___ Data provided ___

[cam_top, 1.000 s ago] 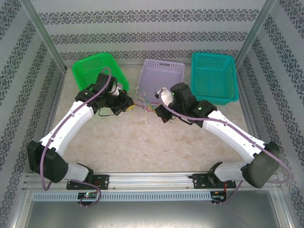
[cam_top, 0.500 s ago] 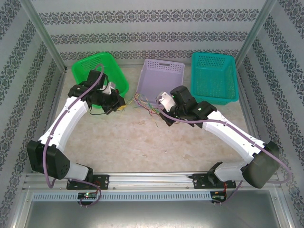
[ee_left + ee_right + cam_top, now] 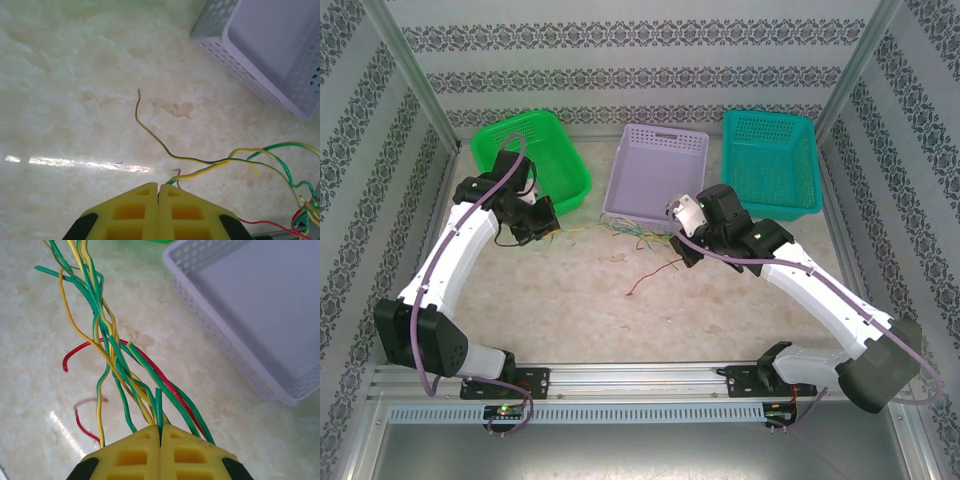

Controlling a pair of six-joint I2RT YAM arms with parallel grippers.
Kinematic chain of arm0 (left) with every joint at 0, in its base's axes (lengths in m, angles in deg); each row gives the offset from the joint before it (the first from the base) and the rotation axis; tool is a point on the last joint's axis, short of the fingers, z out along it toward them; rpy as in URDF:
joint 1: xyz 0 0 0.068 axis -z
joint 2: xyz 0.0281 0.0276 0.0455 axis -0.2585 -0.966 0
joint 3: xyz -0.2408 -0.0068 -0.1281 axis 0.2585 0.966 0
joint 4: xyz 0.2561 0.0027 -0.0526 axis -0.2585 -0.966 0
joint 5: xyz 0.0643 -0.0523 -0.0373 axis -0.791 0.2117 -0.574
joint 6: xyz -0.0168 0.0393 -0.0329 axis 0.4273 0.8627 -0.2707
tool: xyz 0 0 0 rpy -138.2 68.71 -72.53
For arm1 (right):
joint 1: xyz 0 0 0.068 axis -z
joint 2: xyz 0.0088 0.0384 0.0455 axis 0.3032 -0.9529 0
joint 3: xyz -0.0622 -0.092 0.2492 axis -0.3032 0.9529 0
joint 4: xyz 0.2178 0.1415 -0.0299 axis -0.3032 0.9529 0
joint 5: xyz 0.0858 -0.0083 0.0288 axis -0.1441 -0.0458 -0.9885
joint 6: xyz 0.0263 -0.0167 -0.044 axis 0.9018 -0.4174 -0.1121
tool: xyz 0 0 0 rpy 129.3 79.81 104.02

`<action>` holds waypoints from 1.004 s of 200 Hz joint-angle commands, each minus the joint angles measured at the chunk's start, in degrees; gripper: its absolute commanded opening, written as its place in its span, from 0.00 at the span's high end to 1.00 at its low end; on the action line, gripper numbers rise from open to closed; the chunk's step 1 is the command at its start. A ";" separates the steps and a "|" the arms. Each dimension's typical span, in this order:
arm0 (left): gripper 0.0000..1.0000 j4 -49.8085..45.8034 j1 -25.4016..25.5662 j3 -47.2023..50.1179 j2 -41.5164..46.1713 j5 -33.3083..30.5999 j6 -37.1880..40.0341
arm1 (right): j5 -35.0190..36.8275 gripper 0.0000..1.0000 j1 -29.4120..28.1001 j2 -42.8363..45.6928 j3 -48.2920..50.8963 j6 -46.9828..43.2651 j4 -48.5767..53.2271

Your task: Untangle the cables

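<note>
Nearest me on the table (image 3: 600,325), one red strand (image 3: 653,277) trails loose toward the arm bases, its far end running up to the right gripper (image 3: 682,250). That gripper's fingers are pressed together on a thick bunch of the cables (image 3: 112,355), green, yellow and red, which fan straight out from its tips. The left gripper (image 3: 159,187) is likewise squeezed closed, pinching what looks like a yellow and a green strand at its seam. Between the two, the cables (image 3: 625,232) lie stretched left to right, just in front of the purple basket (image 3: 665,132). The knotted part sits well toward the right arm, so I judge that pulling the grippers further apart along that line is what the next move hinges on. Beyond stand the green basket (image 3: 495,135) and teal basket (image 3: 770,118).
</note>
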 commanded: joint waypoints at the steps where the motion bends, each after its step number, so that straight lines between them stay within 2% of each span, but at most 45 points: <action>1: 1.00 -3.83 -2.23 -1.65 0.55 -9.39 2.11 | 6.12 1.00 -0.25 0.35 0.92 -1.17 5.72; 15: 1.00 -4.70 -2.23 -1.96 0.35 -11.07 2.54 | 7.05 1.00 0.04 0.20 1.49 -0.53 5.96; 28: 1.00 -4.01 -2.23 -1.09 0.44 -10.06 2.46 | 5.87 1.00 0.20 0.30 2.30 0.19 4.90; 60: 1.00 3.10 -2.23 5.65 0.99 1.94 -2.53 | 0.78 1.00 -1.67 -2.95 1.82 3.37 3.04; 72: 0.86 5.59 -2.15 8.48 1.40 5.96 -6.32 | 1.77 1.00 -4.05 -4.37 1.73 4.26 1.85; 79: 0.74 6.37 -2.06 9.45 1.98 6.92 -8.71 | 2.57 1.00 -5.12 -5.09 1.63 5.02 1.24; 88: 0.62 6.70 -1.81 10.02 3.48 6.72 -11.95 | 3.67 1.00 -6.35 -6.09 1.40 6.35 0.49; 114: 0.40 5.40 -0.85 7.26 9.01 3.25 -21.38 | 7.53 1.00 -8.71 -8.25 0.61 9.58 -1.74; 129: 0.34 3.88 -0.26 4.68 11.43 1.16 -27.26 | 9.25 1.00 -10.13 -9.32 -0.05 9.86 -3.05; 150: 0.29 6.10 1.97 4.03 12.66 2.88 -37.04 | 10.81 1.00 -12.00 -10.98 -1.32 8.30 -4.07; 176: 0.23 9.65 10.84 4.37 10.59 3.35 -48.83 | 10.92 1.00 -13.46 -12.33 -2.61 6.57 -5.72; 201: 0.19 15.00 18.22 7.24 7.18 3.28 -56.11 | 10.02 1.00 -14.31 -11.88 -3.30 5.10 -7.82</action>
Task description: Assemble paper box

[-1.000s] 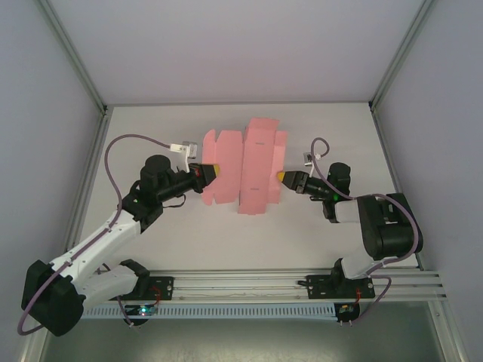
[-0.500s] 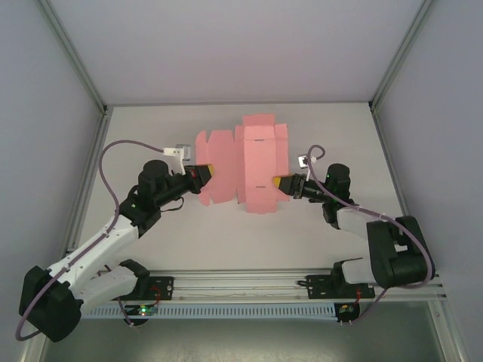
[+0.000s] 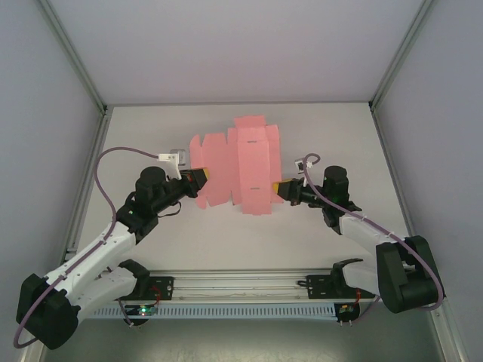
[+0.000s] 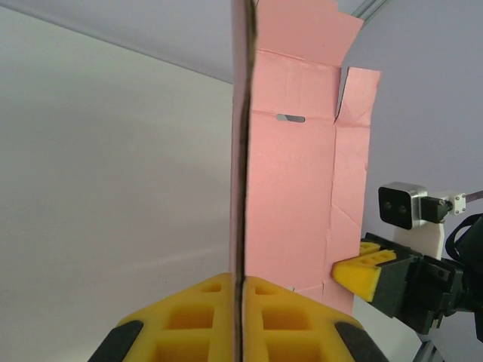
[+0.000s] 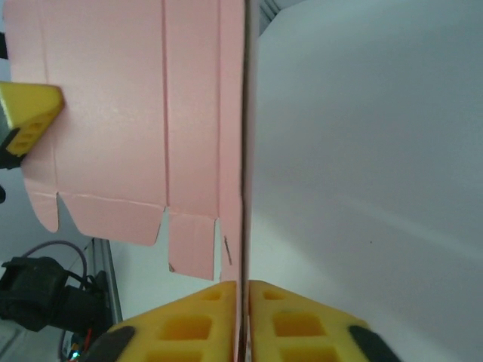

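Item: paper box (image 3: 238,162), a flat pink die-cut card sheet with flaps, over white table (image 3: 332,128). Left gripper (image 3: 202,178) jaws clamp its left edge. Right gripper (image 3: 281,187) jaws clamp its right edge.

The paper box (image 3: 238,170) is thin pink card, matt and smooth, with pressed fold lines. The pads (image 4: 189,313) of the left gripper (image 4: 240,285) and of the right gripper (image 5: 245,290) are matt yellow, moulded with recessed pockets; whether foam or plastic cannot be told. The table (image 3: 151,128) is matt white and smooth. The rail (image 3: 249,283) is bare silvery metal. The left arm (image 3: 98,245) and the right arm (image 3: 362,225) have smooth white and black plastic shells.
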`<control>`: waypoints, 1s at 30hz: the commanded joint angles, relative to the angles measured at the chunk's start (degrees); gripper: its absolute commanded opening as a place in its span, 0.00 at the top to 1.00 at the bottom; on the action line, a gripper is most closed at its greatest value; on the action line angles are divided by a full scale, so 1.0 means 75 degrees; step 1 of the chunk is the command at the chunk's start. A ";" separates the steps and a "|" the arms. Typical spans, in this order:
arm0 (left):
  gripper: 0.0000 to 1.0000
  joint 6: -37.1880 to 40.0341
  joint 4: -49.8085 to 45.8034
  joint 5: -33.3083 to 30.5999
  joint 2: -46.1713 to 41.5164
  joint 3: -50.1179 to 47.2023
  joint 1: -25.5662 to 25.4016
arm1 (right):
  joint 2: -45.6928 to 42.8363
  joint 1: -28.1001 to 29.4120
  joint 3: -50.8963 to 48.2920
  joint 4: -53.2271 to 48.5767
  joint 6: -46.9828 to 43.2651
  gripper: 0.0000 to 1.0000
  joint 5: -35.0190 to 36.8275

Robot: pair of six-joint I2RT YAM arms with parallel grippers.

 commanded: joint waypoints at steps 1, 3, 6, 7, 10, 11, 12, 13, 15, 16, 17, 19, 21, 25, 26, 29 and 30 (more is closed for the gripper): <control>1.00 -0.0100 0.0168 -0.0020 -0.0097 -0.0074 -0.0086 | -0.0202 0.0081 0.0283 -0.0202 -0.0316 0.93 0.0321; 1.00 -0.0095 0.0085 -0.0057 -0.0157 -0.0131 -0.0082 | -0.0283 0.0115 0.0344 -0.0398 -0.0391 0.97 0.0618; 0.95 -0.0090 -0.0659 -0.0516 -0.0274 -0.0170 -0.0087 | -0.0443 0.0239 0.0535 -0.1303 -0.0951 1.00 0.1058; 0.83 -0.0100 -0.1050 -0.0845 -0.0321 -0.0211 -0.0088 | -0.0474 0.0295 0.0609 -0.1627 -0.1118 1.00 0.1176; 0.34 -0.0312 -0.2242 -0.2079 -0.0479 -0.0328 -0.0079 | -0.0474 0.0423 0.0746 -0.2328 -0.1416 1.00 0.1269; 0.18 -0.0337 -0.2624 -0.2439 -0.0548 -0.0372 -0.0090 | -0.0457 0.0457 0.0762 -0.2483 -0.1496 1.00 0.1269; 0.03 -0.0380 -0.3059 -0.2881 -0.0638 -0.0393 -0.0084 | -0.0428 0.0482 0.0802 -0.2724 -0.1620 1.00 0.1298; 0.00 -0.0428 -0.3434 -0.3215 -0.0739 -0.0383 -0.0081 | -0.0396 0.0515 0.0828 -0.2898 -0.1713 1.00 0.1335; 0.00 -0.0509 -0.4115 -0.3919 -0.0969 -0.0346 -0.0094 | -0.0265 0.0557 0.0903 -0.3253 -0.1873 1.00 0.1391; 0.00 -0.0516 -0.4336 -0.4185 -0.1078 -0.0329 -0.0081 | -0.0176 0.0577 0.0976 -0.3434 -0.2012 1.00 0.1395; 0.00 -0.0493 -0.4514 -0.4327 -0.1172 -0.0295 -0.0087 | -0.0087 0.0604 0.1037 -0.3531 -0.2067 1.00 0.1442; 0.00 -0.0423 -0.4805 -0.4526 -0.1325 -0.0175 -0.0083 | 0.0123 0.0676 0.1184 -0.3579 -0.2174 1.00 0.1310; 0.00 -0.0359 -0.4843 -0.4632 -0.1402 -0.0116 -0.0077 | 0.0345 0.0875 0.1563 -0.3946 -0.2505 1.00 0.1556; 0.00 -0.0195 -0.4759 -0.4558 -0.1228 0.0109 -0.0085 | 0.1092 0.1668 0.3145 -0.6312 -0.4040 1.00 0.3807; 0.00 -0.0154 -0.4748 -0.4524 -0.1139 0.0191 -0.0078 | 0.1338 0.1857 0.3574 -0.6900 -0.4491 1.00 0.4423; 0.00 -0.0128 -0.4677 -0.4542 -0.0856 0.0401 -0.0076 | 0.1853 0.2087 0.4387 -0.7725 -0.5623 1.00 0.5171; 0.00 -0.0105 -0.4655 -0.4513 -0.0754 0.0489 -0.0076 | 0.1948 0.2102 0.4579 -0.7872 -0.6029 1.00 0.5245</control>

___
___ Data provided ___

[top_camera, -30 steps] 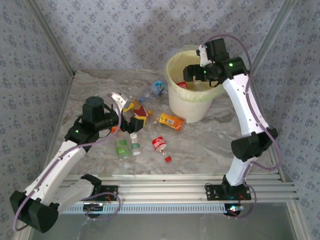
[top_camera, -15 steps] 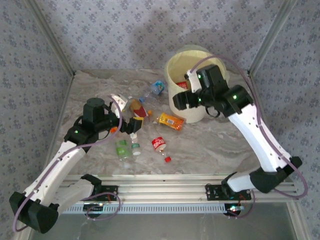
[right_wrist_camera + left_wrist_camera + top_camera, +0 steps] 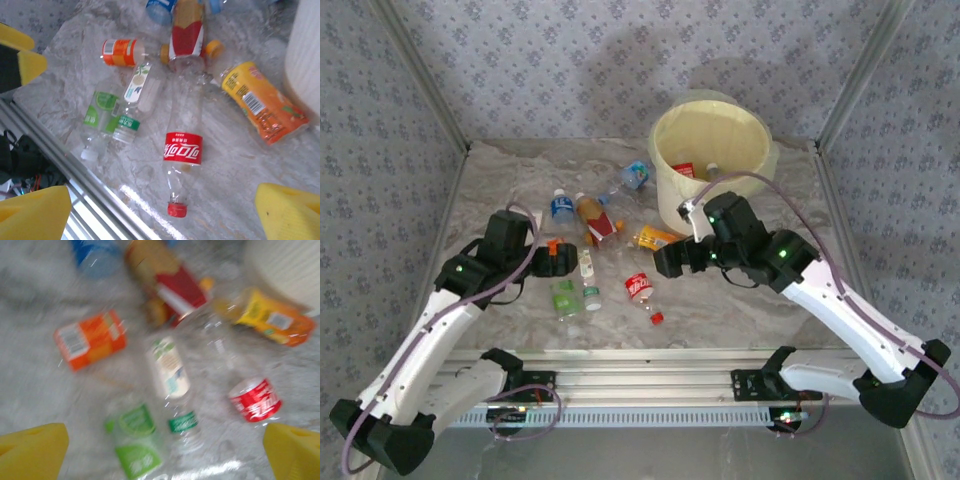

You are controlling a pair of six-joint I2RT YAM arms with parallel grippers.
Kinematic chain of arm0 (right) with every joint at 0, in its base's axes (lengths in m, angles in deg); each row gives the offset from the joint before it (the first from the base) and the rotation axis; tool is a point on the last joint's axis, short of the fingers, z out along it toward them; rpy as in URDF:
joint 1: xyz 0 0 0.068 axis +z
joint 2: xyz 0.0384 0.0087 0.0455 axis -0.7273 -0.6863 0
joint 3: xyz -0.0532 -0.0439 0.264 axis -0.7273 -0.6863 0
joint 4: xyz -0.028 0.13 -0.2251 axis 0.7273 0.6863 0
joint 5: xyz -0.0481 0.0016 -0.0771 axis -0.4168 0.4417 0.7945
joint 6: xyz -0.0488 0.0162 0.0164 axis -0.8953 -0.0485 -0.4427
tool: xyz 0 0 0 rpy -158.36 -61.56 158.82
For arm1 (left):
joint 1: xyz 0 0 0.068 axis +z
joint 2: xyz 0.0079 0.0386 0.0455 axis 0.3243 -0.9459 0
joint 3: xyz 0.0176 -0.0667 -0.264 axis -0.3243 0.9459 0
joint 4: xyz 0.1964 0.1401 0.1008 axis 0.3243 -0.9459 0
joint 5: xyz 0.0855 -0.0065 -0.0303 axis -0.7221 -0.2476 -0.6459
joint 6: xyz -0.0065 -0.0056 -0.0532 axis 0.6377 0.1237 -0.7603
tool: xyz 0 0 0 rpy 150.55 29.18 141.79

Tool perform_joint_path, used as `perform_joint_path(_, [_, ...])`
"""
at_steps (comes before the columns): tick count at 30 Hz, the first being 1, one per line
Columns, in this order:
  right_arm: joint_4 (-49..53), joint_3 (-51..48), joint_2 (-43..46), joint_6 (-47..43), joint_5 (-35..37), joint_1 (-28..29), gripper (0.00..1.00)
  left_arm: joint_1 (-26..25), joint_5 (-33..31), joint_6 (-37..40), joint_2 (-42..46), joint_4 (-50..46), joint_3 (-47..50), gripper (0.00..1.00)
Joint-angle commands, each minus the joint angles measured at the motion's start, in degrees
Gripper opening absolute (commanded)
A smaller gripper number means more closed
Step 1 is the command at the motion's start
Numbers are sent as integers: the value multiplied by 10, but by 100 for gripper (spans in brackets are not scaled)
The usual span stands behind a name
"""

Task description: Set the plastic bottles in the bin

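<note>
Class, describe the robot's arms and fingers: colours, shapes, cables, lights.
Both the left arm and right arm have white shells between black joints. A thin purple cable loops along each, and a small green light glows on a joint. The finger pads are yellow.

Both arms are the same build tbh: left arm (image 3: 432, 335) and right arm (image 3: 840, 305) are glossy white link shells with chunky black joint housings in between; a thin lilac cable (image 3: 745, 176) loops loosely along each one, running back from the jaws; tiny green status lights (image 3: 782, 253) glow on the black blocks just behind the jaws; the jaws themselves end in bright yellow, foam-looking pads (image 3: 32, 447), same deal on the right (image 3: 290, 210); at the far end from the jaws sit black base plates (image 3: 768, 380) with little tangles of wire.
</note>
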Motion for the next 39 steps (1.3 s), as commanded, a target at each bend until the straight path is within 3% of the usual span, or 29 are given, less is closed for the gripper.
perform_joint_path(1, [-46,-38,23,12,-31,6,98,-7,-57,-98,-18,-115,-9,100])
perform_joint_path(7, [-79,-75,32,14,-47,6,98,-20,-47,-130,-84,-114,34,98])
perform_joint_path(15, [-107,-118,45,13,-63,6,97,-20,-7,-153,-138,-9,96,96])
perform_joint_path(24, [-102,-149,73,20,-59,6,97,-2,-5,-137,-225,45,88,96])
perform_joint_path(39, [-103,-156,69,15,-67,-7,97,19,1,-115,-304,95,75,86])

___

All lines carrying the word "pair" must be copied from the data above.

*Result for this task*.
Controlling a pair of six-joint I2RT YAM arms with parallel grippers.
Robot: pair of six-joint I2RT YAM arms with parallel grippers.
You are controlling a pair of six-joint I2RT YAM arms with parallel grippers.

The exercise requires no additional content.